• Task item
Pictures stay out; everything else in the listing below is to be restated word for word.

• Provided material

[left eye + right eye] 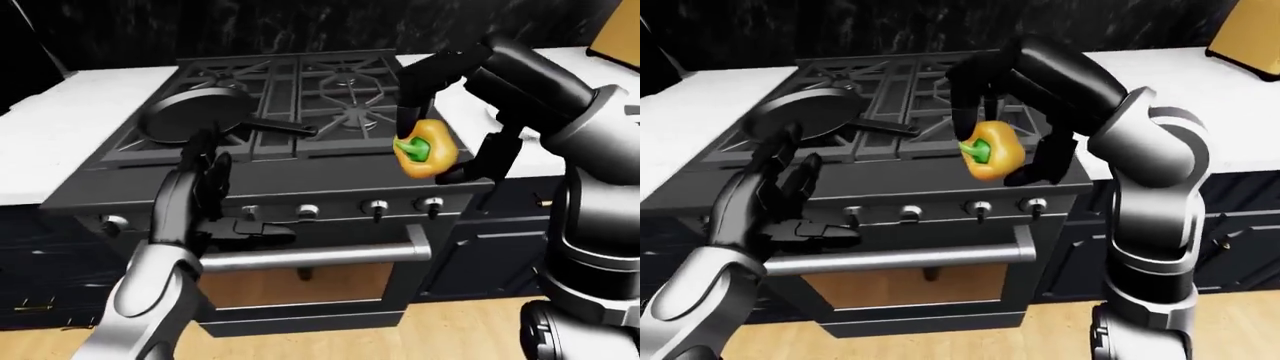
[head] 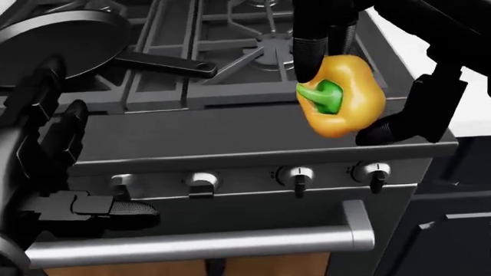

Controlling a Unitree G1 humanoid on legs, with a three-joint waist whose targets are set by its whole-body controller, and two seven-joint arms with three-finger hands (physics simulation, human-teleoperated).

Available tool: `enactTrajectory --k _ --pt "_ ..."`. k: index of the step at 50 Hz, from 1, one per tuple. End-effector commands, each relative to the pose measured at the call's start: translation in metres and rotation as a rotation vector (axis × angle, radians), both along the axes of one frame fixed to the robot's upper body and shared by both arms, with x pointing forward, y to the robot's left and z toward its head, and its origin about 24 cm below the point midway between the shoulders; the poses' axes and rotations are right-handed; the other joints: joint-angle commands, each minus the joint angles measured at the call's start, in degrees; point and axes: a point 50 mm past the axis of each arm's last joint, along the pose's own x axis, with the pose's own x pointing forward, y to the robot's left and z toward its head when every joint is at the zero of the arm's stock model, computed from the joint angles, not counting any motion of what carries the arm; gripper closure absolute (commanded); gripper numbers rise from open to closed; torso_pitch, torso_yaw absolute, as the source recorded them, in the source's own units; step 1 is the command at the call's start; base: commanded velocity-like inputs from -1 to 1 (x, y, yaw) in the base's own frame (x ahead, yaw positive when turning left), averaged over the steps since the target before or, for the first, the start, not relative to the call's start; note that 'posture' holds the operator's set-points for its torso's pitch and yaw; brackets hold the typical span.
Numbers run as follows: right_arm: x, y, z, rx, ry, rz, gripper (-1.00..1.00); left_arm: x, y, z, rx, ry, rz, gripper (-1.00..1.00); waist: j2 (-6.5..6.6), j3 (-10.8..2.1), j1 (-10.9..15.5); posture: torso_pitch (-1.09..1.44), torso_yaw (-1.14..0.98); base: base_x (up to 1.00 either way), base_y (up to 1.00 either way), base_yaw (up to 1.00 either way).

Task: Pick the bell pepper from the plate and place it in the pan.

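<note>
While the orange-yellow bell pepper with the green stem (image 2: 341,95) is pinched in the black three-finger right hand (image 2: 345,86), with two fingers (image 2: 311,49) pressed on its top and the thumb under its right side, it hangs in the air above the near right edge of the black gas stove (image 1: 300,161). The round dark metal pan (image 1: 190,112) sits on the far left burner, its long handle pointing right, well apart from the pepper. The step in hand is judged to be the carry to the pan. It would be done well if the pepper is kept high enough to clear the black iron grates (image 1: 345,97) and the pan's handle, and is moved left and farther in until it hangs over the middle of the pan. The pinch should be loosened only once the pepper is low inside the rim, since a rounded fruit is likely to roll. The black left hand (image 1: 205,180) is held spread near the oven knobs (image 1: 375,206), holding nothing, and is best kept out of the path.
</note>
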Motion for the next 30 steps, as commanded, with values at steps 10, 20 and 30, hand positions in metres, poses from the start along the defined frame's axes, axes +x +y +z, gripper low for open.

• Response box
[left eye + right eye] 
[head] 

Controlling a Unitree G1 humanoid on legs, with a three-joint waist whose targets are set by its whole-body controller, and two seven-joint arms with three-finger hands (physics simulation, human-teleoperated).

Available tool: `enactTrajectory --k _ --pt "_ ..."`. k: index of the step at 50 Hz, from 1, one per tuple. End-effector commands, each relative to the pose measured at the call's start: translation in metres and rotation as a rotation vector (axis × angle, radians), both along the axes of one frame fixed to the robot's upper body and shared by both arms, with x pointing forward, y to the robot's left and z toward its head, and its origin about 24 cm below the point midway between the shoulders; the poses' axes and rotations are right-handed; the other joints: joint-angle commands, each minus the joint angles measured at the call's start, in degrees; point and axes: a point 50 mm past the axis of each arm's last joint, along the pose's own x axis, with the pose's own x pointing forward, y to the robot's left and z toward its head when every joint is at the zero of the arm's stock model, computed from the joint angles, not counting any motion of what carries the arm; gripper closure absolute (commanded); gripper numbers rise from open to closed; torso_pitch, torso_yaw absolute, as the source recorded them, in the source's own units; step 1 is the command at the call's start; base: commanded velocity-like inputs from -1 to 1 (x, y, yaw) in the base's own frame (x ahead, yaw positive when turning left), averaged over the steps since the target before or, for the first, the start, not relative to the call's start; note that 'posture' holds the operator's set-points for its torso's pitch and yaw; brackets hold the typical span.
Numbers run as follows: right_arm: x, y, z, rx, ry, rz, gripper (-1.00..1.00); left_arm: x, y, z, rx, ry, rz, gripper (-1.00..1.00); waist: j2 (-6.5..6.6), j3 (-10.8..2.1), j1 (-10.9..15.5); posture: torso_pitch (-1.09..1.44), torso_yaw (-1.14..0.98); base: base_x (up to 1.00 either way), base_y (up to 1.00 either way), base_yaw (up to 1.00 either way).

Task: Pick the bell pepper from the plate and place it in the pan.

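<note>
While the orange-yellow bell pepper with the green stem (image 2: 341,95) is pinched in the black three-finger right hand (image 2: 345,86), with two fingers (image 2: 311,49) pressed on its top and the thumb under its right side, it hangs in the air above the near right edge of the black gas stove (image 1: 300,161). The round dark metal pan (image 1: 190,112) sits on the far left burner, its long handle pointing right, well apart from the pepper. The step in hand is judged to be the carry to the pan. It would be done well if the pepper is kept high enough to clear the black iron grates (image 1: 345,97) and the pan's handle, and is moved left and farther in until it hangs over the middle of the pan. The pinch should be loosened only once the pepper is low inside the rim, since a rounded fruit is likely to roll. The black left hand (image 1: 205,180) is held spread near the oven knobs (image 1: 375,206), holding nothing, and is best kept out of the path.
</note>
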Motion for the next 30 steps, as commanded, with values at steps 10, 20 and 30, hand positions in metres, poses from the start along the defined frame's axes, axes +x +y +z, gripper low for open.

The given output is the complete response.